Throughout the listing below, copy each line containing "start".

────────────────────────────────────────

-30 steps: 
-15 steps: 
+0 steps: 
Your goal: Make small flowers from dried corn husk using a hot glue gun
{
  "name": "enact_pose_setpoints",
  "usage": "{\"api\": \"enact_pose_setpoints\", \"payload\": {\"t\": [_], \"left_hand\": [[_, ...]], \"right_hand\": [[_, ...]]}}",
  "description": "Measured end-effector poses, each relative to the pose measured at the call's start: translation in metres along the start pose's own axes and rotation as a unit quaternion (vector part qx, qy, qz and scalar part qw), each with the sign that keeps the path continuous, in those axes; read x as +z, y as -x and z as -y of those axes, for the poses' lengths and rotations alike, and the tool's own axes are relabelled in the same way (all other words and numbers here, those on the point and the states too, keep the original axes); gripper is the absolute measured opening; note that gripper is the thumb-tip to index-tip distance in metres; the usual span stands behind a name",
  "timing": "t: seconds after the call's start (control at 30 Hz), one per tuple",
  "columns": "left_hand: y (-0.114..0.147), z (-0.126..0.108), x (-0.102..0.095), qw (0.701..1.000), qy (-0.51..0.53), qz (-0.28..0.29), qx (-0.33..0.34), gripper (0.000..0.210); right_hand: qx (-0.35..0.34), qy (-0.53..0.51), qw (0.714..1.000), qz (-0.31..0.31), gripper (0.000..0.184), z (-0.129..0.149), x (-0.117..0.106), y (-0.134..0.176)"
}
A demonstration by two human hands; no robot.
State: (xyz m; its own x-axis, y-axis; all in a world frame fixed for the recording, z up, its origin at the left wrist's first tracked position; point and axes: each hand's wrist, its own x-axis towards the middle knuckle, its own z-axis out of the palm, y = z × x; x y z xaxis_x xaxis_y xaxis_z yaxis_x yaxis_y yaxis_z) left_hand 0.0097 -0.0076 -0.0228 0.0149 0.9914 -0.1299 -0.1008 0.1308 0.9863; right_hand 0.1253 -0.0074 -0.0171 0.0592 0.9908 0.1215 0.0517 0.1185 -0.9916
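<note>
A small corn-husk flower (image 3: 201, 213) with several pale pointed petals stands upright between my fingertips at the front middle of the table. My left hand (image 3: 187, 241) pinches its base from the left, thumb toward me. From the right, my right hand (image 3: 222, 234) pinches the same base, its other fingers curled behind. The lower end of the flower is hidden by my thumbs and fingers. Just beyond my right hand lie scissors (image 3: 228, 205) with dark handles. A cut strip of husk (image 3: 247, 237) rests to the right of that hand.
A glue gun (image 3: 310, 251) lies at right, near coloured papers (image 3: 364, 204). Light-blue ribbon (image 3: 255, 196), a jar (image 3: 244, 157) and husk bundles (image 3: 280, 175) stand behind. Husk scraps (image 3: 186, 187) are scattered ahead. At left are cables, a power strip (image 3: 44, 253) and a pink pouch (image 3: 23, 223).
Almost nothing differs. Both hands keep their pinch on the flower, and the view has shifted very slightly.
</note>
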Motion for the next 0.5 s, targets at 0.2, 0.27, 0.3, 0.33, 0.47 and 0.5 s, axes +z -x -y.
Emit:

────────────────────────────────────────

▶ **Exercise answer**
  "description": "Measured end-effector poses, each relative to the pose measured at the call's start: translation in metres along the start pose's own axes and rotation as a unit quaternion (vector part qx, qy, qz and scalar part qw), each with the sign that keeps the path continuous, in those axes; read x as +z, y as -x and z as -y of those axes, for the poses' lengths and rotations alike, and the tool's own axes are relabelled in the same way (all other words and numbers here, those on the point and the states too, keep the original axes); gripper is the absolute measured opening; note that gripper is the thumb-tip to index-tip distance in metres; the usual span stands behind a name",
  "timing": "t: seconds after the call's start (control at 30 Hz), one per tuple",

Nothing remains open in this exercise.